Ballast, 30 septembre 2020, par L. M.

On sait aujourd’hui la situation dramatique dans laquelle la psychiatrie publique française est plongée. Les critiques, les luttes sont constantes. Elles émanent surtout de praticiens qui se battent pour que cesse la dégradation des moyens qui leur sont alloués – on se souvient du personnel de l’hôpital du Rouvray qui, en 2018, a entamé une grève de la faim pour obtenir la création de postes dans l’établissement. Mais les critiques émanent aussi d’une faction davantage universitaire de la psychiatrie, laquelle se rallie bon an mal an aux politiques publiques tendant à la standardisation, à l’objectivation des actes de soin. Ainsi, nous dit-on, il ne s’agit pas d’augmenter les budgets du secteur psychiatrique, mais de simplement le réorganiser ! C’est là le danger.

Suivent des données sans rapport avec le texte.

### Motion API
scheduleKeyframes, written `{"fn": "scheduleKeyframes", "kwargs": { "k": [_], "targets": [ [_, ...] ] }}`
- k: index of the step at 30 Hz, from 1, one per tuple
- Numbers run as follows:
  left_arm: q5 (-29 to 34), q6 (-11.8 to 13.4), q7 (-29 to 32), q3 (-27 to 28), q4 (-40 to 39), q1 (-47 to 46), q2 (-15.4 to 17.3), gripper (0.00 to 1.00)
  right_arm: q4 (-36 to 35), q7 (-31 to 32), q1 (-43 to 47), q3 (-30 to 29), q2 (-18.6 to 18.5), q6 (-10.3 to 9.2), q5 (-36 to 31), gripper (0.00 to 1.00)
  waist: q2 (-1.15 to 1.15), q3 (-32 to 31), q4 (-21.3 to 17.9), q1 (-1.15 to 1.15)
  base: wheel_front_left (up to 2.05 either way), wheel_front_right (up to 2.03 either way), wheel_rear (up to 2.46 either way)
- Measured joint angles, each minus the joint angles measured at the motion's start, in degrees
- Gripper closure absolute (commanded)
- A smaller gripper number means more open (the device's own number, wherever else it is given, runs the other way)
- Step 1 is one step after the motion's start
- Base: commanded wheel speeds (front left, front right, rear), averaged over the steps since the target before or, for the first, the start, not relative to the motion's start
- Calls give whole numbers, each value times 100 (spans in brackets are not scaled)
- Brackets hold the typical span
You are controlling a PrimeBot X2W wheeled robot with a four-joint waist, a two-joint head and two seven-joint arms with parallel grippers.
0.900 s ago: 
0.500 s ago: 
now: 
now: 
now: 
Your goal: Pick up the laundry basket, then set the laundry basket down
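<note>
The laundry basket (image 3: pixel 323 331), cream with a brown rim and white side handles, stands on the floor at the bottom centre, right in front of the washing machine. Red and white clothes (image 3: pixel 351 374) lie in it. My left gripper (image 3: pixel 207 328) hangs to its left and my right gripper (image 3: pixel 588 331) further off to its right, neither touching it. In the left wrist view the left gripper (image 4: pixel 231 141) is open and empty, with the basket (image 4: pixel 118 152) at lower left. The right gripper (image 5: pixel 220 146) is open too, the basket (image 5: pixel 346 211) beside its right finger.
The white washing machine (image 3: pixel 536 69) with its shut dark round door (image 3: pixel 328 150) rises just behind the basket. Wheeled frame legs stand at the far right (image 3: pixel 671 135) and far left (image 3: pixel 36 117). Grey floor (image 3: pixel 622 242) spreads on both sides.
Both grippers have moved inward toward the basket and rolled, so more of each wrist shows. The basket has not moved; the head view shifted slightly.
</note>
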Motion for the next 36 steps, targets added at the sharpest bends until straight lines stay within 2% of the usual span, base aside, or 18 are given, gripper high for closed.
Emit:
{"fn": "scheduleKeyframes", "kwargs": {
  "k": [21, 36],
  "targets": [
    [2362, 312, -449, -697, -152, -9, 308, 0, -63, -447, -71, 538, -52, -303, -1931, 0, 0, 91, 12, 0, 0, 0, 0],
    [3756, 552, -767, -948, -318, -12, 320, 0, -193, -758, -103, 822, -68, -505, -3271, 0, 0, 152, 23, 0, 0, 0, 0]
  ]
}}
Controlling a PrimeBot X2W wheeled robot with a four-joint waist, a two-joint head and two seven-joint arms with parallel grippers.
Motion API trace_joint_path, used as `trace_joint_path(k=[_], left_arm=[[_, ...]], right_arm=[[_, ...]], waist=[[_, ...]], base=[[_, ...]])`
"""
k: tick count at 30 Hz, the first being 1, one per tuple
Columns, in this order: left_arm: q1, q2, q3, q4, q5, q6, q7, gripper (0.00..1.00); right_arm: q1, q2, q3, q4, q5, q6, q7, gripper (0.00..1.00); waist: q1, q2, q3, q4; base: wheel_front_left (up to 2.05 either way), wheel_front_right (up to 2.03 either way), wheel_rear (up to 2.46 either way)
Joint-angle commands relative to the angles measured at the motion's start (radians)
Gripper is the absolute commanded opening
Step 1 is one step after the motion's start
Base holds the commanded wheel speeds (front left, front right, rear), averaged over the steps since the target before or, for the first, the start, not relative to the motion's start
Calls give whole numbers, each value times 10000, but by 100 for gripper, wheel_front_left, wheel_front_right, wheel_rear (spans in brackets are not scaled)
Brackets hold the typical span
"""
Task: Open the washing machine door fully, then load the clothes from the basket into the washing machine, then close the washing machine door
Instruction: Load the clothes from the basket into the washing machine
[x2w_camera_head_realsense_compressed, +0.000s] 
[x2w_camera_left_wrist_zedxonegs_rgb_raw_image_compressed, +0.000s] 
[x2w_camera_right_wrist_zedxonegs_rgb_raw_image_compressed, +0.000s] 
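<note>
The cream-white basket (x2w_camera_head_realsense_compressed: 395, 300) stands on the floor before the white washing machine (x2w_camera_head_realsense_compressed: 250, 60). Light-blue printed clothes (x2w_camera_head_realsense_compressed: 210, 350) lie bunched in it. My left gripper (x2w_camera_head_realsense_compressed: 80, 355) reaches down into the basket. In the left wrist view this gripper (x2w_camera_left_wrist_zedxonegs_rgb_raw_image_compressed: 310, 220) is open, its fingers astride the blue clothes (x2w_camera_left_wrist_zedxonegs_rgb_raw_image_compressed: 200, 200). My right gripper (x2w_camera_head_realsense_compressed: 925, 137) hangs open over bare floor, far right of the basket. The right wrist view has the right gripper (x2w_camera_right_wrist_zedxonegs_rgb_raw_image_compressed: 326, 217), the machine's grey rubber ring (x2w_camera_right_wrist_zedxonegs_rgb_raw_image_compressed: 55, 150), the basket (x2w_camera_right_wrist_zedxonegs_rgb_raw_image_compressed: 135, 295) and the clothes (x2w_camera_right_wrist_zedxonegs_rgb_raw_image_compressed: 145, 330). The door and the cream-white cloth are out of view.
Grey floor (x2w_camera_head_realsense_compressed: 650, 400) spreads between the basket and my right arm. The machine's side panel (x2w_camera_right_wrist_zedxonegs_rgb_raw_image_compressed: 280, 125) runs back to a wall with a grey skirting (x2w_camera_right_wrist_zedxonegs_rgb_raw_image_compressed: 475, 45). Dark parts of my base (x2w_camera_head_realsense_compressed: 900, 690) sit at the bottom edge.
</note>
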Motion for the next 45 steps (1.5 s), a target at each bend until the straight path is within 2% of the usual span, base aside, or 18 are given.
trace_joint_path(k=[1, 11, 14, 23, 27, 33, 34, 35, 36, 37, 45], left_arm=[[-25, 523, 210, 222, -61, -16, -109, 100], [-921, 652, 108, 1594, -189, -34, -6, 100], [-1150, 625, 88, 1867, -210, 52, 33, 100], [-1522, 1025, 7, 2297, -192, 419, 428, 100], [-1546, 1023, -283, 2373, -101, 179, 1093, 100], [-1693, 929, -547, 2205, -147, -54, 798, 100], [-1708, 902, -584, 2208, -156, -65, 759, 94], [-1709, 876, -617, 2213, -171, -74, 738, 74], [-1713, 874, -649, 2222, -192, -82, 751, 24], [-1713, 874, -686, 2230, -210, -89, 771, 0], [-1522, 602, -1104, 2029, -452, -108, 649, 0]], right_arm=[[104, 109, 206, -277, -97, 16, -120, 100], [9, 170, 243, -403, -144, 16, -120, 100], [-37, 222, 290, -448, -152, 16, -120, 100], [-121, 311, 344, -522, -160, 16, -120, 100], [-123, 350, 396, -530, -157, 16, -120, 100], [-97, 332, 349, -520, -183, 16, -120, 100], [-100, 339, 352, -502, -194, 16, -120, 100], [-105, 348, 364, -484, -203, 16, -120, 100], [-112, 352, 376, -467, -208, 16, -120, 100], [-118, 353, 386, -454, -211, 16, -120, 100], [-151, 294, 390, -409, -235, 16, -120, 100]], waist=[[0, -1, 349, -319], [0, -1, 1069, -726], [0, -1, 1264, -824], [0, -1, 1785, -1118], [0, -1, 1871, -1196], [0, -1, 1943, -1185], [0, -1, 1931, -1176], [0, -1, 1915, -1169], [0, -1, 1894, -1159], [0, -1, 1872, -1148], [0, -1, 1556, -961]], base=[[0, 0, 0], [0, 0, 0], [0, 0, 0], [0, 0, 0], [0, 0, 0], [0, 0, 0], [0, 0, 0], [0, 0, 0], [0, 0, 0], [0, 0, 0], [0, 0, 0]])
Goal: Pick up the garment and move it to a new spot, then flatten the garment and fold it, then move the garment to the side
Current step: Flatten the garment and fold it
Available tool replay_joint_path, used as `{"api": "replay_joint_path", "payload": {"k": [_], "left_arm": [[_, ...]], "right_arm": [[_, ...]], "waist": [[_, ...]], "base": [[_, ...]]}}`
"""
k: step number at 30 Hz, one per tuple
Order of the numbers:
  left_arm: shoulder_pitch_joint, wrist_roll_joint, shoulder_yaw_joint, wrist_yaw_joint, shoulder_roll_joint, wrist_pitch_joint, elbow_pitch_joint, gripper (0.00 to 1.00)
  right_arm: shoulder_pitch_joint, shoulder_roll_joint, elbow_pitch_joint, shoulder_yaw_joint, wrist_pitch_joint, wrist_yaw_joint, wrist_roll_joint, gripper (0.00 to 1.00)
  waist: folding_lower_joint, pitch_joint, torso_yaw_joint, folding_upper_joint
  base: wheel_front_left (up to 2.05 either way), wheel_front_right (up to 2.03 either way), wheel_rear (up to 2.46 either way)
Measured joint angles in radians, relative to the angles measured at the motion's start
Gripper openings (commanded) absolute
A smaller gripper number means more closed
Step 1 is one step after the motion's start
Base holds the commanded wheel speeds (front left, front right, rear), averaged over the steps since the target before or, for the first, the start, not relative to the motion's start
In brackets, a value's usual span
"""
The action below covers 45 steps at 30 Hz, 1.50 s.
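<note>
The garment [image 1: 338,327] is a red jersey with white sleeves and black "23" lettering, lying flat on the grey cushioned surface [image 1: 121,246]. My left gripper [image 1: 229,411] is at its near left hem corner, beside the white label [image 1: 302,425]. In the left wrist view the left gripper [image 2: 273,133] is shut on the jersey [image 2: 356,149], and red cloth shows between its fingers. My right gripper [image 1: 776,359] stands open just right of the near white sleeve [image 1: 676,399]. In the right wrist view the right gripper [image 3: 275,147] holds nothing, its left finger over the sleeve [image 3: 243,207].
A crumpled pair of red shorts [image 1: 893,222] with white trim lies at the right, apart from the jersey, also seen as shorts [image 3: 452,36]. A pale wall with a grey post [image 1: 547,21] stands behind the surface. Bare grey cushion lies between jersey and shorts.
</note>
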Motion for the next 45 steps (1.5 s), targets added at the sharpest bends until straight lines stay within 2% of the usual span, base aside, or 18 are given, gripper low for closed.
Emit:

Écrivain et psychiatre à l’hôpital lyonnais du Vinatier, Venet prend ici position contre le mouvement néo-psychiatrique qui défend une approche neurogénétique des pathologies mentales, approche particulièrement compatible avec la logique néolibérale de quantification et d’objectivation des données. À l’heure où le standard menace de l’emporter sur le sujet, la vraie menace réside précisément dans ce glissement épistémologique qui pourrait conduire à saper méthodiquement, et définitivement, le principe-même de la relation thérapeutique. Car si tout s’inscrit dans un régime de causalité neurobiologique, à quoi bon élaborer patiemment, lentement, une relation singulière avec un patient ? Ce manifeste est donc celui d’un praticien inquiet de voir le corpus théorique et pratique de la psychiatrie se réduire, se scléroser au contact d’un neuroscientisme hégémonique. Ce que Venet défend, c’est la liberté pour les praticiens de penser leur pratique et de mobiliser les corpus théoriques de leur choix (psychanalyse, psychologie institutionnelle…). Ce qu’il défend surtout, in fine, c’est cette entité si difficilement saisissable et impossible à quantifier qu’est le psychisme, ce « bastion du libre arbitre et de la subjectivité ».